◆ **REQUIRED WORK**: Give back exactly the lines of the material below, starting with the line with "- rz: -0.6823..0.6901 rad" and going on through the line with "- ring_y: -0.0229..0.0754".

◆ **EXERCISE INPUTS**:

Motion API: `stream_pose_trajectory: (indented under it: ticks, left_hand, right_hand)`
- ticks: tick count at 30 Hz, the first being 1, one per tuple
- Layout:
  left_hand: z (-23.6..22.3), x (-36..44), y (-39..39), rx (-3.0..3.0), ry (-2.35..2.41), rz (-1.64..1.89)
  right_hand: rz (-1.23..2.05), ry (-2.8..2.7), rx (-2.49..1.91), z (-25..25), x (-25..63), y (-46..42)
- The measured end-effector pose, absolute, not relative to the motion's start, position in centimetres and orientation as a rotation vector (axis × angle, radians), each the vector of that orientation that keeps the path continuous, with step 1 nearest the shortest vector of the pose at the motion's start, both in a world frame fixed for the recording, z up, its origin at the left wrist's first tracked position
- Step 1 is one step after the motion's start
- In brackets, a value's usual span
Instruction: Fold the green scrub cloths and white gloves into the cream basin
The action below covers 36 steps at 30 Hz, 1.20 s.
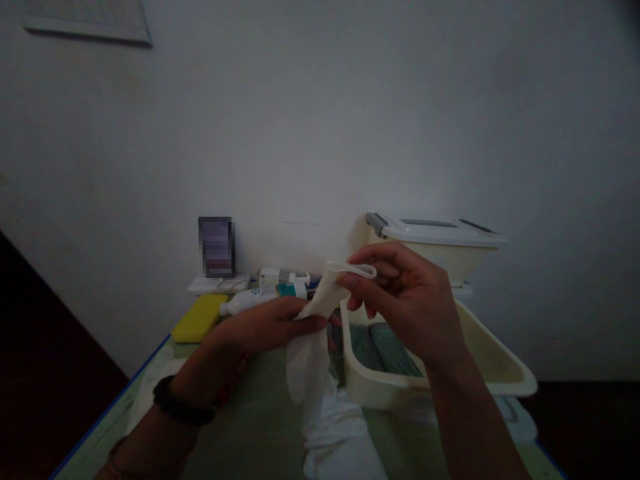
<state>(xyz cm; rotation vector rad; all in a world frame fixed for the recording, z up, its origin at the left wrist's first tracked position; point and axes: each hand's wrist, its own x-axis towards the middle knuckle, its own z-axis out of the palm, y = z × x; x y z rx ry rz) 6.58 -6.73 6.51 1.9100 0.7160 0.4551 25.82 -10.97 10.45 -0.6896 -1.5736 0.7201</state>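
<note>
A thin, pale white cloth (325, 293) is up in front of me, folded over at its top end, its lower part hanging down. My right hand (405, 287) pinches the folded end between thumb and fingers. Lower on the same cloth, my left hand (280, 323) grips it, thumb in front and fingertips partly hidden behind. More white fabric (340, 433) lies bunched on the table below the hanging part. I cannot tell whether the two pieces are joined.
Right of my hands stands a cream bin (390, 397) holding dark green patterned fabric (383, 347). Behind it is a lidded container (445, 237). A white bottle (265, 297), a clear bottle (275, 275), a yellow item (200, 319) and a blurred screen (218, 247) are at the back left.
</note>
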Motion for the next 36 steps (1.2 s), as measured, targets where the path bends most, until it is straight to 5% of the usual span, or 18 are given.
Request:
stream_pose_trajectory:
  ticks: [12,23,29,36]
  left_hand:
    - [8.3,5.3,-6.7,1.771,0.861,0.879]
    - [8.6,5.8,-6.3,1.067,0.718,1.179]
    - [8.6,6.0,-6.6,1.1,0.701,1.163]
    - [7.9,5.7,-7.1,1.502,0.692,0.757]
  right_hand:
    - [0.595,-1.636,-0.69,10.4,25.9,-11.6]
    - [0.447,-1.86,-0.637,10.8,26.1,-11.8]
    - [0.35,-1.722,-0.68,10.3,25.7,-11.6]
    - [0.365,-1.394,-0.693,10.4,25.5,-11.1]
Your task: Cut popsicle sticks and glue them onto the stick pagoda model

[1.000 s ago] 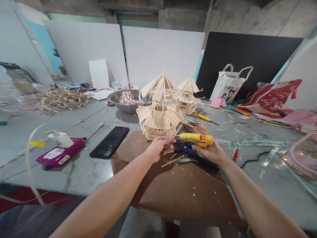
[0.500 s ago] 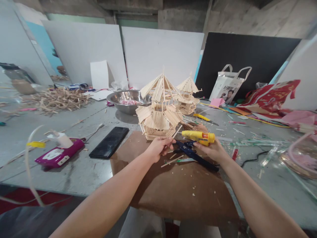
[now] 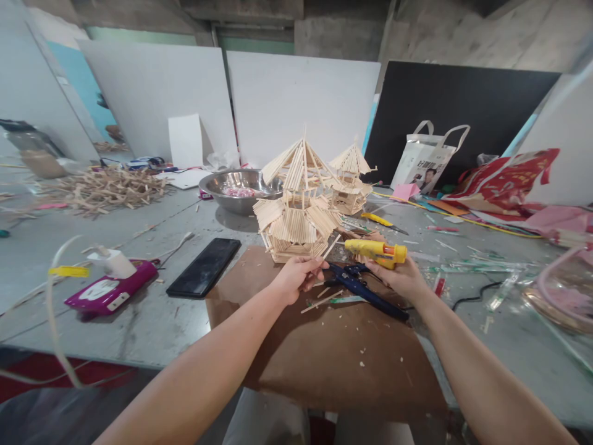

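Observation:
Pinched in the fingertips of my left hand (image 3: 296,277) is a thin wooden stick (image 3: 332,246), its free end slanting up to the right. My right hand (image 3: 399,278) grips a yellow hot glue gun (image 3: 374,250), whose nozzle points left toward the stick with a small gap between them. Just behind my left hand stands a pavilion model (image 3: 299,224) built of pale sticks, with two tiers of roof. Below the glue gun, dark blue pliers (image 3: 354,285) lie on a brown board (image 3: 324,352) beside a few loose sticks (image 3: 323,301).
A second stick pavilion (image 3: 351,179) and a steel bowl (image 3: 217,185) stand behind. To the left are a black phone (image 3: 204,267), a purple power strip (image 3: 111,287) and a stick pile (image 3: 115,188). A yellow-handled cutter (image 3: 377,218) and plastic scraps lie to the right.
My right hand has drawn the glue gun slightly right, away from the stick in my left hand. The stick now shows more plainly. My left hand stays nearly still.

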The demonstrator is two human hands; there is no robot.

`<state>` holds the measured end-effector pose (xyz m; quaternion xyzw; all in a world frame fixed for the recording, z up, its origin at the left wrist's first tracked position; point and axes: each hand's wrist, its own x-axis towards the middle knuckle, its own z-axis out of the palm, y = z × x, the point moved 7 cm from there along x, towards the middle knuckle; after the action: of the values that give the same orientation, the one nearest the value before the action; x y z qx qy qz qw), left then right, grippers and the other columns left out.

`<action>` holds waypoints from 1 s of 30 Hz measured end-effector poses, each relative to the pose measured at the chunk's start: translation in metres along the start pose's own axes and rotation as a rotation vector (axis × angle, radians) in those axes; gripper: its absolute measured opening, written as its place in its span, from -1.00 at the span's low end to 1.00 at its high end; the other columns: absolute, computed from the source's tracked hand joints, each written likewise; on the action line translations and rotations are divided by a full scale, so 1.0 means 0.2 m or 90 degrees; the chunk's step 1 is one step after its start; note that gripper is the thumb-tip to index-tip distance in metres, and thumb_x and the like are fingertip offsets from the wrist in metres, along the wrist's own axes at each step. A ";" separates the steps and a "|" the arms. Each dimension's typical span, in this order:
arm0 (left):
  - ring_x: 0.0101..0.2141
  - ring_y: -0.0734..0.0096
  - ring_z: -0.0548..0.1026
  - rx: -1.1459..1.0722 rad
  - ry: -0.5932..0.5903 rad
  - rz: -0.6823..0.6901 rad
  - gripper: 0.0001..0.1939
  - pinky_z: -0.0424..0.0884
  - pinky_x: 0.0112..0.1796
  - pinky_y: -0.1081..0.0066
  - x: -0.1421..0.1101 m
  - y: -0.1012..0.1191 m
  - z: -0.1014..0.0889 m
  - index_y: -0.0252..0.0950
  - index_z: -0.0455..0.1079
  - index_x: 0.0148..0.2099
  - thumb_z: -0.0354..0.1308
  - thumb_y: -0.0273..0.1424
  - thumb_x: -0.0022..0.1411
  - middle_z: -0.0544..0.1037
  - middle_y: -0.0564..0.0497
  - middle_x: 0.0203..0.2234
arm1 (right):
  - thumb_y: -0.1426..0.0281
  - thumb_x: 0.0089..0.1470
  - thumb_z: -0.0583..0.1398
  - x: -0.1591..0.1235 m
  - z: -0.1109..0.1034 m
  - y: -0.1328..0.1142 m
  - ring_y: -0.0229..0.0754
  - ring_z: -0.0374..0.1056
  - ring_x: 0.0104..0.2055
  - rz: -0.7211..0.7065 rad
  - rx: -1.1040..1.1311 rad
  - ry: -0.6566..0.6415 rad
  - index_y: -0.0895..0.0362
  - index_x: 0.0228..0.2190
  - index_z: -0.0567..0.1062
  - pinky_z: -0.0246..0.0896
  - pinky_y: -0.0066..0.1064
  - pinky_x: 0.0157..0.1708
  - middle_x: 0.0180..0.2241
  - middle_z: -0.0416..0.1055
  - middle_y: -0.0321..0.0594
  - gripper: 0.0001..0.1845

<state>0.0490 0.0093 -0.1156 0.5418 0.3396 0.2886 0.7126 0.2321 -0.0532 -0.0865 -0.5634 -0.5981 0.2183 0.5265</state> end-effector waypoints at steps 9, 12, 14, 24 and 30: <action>-0.81 0.72 0.09 0.002 0.002 0.002 -0.77 -0.12 -0.77 0.59 0.00 -0.01 0.00 -0.40 0.34 -0.46 0.08 -0.29 -0.05 0.31 0.10 -0.76 | 0.24 -0.27 0.19 0.00 -0.02 -0.06 -0.17 0.34 -0.43 -0.018 0.017 0.040 0.15 -0.48 0.40 0.29 -0.30 -0.38 -0.47 0.42 -0.22 -0.74; -0.81 0.73 0.09 -0.001 -0.001 0.005 -0.78 -0.12 -0.77 0.59 0.00 0.00 0.00 -0.40 0.35 -0.46 0.08 -0.30 -0.06 0.32 0.10 -0.76 | 0.24 -0.25 0.18 0.00 -0.03 -0.04 -0.17 0.33 -0.41 -0.021 0.019 0.041 0.16 -0.45 0.40 0.28 -0.31 -0.38 -0.46 0.42 -0.21 -0.72; -0.82 0.73 0.09 0.000 -0.001 0.006 -0.78 -0.11 -0.77 0.59 0.00 0.00 0.00 -0.40 0.35 -0.46 0.08 -0.31 -0.05 0.32 0.10 -0.76 | 0.25 -0.24 0.18 0.00 -0.03 -0.03 -0.16 0.33 -0.39 -0.023 0.020 0.035 0.16 -0.44 0.40 0.27 -0.31 -0.37 -0.45 0.41 -0.21 -0.72; -0.82 0.73 0.09 -0.001 -0.022 0.004 -0.77 -0.12 -0.78 0.60 0.00 -0.01 0.01 -0.39 0.34 -0.48 0.08 -0.28 -0.06 0.32 0.10 -0.76 | 0.22 -0.26 0.18 0.01 -0.07 -0.05 -0.16 0.32 -0.43 -0.012 -0.029 0.089 0.16 -0.48 0.41 0.26 -0.37 -0.43 -0.50 0.40 -0.22 -0.72; -0.82 0.75 0.08 -0.033 0.001 0.058 -0.76 -0.11 -0.78 0.60 -0.04 0.06 0.03 -0.40 0.35 -0.48 0.10 -0.27 -0.07 0.33 0.10 -0.76 | 0.17 -0.25 0.16 0.01 -0.14 -0.02 -0.34 0.10 -0.76 0.070 -0.082 0.134 0.17 -0.59 0.36 0.05 -0.48 -0.75 -0.81 0.17 -0.38 -0.71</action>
<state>0.0483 0.0038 -0.1017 0.5381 0.3075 0.3294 0.7123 0.2563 -0.0617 -0.0724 -0.6476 -0.5207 0.1479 0.5362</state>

◆ **ANSWER AREA**:
  - rz: -0.6823..0.6901 rad
  - gripper: 0.0001..0.1939
  - pinky_z: -0.0424..0.0884
  - pinky_x: 0.0112..0.1796
  - pinky_y: -0.1081..0.0066
  - x: -0.1421..0.1101 m
  - y: -0.1012..0.1191 m
  - z: -0.1014..0.0889 m
  - index_y: -0.0252..0.0950
  - index_z: -0.0455..0.1079
  - index_x: 0.0148..0.2099
  - thumb_z: -0.0354..0.1308
  - thumb_y: -0.0273..0.1424
  - thumb_x: -0.0022..0.1411
  - middle_z: -0.0544..0.1037
  - middle_y: -0.0564..0.0497
  - middle_x: 0.0203..0.2234
arm1 (right):
  - thumb_y: -0.1426..0.0281
  - thumb_x: 0.0089..0.1470
  - thumb_z: -0.0583..0.1398
  - x: -0.1591..0.1235 m
  - z: -0.1109..0.1034 m
  - y: -0.1328..0.1142 m
  - ring_y: -0.0229..0.0754

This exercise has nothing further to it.